Organic Architecture

 

If I had a magic wand I would change only one thing about my life, and that’s to have become an architect.

 

Well, maybe a couple of things, like buying Microsoft stocks in 1986 and collecting CHANEL ten, twenty years earlier…but I digress. Today I’m taking you to Taliesin West, a Scottsdale property on 550 acres in the Sonoran desert that showcases Frank LLoyd Wright’s (FLW) residences, workspace, and archives. It is also from here that his foundation operates its international headquarters.

I’m literally a kid in the candy store when I pull up at the gate…

 

It’s probably not quite as visually stimulating as going to his most famous and more dramatic home, Fallingwater, but I’ve been wanting to make this pilgrimage to Taliesin West for quite some time now…don’t ask me why I never went when I used to live here. Anyhow, the drive up the hillside is much like the drive anywhere around here. Lots of sun, sky, and cacti…

 

but keep driving…

 

and you’ll see the low-profile buildings dot the side of the mountains.

 

To know FLW is to appreciate his love of the land. His architecture is a mere extension of the landscape…unobtrusive, subtle, yet timelessly bold.  You might say FLW’s works champion organic architecture. It is organic to the land in its use of materials, in its engineering, and definitely in its aesthetics.

 

All of this from someone who was never formally trained as an architect.  He had studied many things and mostly learned by doing (a methodology applied at his accredited school of architecture), but it was his intuitive understanding of the land that separated him from other architects before and after him. Below are photos I’ve taken of the grounds during my 90-minutes tour. The interiors of his private office, home, cabaret theater, music pavilion, and dining hall are off-limits to photography so most of my shots are of the exterior.

 

I should also note that Taliesin West is a living, working, and educational facility.

 

 

FLW was a fully flawed man. Arrogant (he often proclaimed himself to be the world’s greatest architect) and reckless (he left his wife and 6 kids for another woman and often spent more money than he could make) as a man, as an architect he had a vision that was nothing short of genius. If you stood in any of his buildings today, including the ultra modern  Guggenheim Museum in NYC,  you would be surprised to find out that it was designed by a man born in the late 1800s!

 

FLW was quite taken with Asian art, and you can see the Chinese ceramics and Japanese scrolls throughout the compound:

 

One of my favorite spots on this campus is the breezeway, the best refuge on a hot summer day…

 

and from here you can peek into the dining area…

 

where all the students have to take turns with kitchen duty.  Remember the part about learning by doing?  FLW felt that if the students had to serve food to the rest of the associates, who may add up to 100 people at a time, they would learn to design kitchens, both commercial and private, better.
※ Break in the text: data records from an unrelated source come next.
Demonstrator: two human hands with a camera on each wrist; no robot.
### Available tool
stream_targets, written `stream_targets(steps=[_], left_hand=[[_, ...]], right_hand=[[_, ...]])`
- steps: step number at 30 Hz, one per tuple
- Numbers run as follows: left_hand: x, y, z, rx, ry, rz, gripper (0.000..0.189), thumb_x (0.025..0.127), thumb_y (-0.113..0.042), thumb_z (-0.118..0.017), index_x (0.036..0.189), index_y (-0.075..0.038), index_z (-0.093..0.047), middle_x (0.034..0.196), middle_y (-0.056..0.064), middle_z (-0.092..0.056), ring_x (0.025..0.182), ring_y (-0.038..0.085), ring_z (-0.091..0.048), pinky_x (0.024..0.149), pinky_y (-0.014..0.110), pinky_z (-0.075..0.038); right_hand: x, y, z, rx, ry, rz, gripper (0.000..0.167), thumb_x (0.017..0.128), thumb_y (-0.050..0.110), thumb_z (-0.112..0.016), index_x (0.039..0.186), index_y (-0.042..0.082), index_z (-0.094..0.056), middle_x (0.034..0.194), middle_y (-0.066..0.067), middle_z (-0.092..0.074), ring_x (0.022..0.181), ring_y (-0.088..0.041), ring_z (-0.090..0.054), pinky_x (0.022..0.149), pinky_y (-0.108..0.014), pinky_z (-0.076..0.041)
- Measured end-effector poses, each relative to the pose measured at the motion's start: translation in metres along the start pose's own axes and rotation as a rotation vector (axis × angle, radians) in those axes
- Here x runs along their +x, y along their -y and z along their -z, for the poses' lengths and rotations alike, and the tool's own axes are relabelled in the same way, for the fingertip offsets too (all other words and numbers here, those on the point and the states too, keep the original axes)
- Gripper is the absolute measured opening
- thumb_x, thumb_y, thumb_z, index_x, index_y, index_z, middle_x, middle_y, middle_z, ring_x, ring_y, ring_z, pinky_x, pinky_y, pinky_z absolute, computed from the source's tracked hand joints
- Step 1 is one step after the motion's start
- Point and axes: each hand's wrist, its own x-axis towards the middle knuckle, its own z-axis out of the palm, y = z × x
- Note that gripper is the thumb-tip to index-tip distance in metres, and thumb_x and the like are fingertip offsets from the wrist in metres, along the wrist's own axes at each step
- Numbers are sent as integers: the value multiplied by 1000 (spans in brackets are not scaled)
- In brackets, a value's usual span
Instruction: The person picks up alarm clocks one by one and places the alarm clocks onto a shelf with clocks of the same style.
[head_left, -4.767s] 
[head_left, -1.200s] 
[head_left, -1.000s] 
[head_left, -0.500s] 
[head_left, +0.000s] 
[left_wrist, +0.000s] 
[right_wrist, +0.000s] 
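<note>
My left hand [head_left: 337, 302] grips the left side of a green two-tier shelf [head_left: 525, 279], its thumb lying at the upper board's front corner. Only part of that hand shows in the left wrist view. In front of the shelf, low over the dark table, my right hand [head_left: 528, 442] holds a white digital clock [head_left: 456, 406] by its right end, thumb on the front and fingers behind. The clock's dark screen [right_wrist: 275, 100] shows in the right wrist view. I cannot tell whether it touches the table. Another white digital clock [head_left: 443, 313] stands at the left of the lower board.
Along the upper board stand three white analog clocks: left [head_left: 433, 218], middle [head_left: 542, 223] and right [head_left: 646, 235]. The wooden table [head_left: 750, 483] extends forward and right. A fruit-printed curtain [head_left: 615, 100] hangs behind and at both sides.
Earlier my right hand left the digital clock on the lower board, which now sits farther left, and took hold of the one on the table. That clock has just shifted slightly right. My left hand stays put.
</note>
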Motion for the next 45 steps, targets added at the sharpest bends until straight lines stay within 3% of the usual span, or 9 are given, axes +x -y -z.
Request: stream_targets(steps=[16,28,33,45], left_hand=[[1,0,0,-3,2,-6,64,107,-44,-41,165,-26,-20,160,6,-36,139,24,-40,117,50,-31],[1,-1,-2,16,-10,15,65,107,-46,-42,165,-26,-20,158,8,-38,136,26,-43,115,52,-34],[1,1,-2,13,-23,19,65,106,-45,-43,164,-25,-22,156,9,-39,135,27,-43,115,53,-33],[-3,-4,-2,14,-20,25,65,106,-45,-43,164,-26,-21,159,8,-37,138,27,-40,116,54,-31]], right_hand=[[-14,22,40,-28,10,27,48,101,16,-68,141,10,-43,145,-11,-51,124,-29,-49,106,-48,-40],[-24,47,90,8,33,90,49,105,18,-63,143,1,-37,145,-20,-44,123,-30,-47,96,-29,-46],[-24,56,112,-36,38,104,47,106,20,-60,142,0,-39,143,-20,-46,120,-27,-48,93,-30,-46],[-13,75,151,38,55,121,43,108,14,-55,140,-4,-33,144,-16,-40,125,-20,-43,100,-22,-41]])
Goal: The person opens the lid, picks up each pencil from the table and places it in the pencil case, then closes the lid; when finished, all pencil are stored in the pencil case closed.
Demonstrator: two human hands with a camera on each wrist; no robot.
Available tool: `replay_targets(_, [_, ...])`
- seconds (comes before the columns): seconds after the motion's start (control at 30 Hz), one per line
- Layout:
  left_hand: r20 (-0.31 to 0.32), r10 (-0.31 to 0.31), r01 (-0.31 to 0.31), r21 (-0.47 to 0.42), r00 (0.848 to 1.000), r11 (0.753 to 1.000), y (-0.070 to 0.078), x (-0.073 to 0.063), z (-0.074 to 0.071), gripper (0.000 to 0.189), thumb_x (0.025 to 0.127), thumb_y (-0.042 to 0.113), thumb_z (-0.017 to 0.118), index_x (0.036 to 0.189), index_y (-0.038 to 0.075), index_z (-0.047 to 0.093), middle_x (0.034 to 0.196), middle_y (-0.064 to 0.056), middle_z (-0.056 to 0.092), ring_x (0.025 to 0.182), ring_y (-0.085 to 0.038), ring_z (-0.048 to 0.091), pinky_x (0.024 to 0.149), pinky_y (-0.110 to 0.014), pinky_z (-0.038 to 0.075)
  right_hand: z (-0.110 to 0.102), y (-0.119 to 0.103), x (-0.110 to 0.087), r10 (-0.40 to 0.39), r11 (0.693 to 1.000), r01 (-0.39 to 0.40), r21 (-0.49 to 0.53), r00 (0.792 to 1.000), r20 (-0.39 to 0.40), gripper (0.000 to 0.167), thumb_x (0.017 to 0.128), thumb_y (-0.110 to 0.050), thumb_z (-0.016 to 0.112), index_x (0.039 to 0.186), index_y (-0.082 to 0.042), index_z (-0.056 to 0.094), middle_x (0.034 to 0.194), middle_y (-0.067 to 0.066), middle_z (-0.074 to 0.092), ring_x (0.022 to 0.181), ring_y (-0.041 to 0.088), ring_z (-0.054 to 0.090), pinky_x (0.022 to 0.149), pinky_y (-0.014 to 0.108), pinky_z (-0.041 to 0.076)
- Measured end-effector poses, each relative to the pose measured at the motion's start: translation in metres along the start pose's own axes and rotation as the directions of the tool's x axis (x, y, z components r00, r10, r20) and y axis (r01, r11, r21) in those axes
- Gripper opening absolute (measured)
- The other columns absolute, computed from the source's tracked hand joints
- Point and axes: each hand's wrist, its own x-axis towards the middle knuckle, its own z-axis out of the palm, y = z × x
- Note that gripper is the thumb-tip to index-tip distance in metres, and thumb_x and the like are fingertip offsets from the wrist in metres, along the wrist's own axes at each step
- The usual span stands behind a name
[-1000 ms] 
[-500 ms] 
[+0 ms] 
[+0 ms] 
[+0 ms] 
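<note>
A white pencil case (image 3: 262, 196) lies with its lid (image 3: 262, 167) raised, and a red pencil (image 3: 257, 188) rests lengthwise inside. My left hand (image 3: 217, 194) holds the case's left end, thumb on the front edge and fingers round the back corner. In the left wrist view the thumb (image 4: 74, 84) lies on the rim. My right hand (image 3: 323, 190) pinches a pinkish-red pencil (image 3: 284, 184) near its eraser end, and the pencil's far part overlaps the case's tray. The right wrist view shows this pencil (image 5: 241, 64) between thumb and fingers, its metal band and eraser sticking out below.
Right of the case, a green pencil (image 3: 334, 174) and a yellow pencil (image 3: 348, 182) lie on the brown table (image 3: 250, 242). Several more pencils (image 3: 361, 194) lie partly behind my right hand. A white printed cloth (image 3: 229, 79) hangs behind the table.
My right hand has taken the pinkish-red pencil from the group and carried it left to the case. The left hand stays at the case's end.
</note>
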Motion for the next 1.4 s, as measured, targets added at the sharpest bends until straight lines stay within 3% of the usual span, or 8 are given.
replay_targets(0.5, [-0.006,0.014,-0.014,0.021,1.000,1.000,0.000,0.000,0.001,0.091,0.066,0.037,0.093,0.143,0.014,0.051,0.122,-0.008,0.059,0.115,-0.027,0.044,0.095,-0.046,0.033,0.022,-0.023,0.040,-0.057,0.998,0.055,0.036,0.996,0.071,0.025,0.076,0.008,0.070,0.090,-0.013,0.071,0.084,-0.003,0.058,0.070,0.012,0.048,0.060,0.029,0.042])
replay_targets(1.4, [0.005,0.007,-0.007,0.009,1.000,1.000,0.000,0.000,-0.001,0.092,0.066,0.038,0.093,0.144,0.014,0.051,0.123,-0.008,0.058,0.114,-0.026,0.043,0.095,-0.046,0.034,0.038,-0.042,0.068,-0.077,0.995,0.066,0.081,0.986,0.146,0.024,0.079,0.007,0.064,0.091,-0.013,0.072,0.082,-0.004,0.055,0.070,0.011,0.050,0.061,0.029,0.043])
For a dreamer, he was quite a practical teacher.

My other favorite place is probably at the far corner in this picture,

 

because from this vantage point you can see the campus as well as desert:

httpv://www.youtube.com/watch?v=v3raoe9kWEc

 

There’s another tour here that I’d like to take the next time I’m here on a Saturday, and that’s of the shelters built by the FLW associates. They take down the shelters built previously by other students and rebuild over them with their own designs. They then get to live there; it’s truly a living laboratory for these students.  

For now, I can’t wait to figure out how to get to that little remote place in Pennsylvania where Fallingwater awaits me.

 

Oh right, so what was I wearing? Theory pants, cc camellia flip flops, 09P jacket, jcrew tank, and ostrich flap! I thought the bag camouflaged into the desert quite nicely. FLW would have approved :-).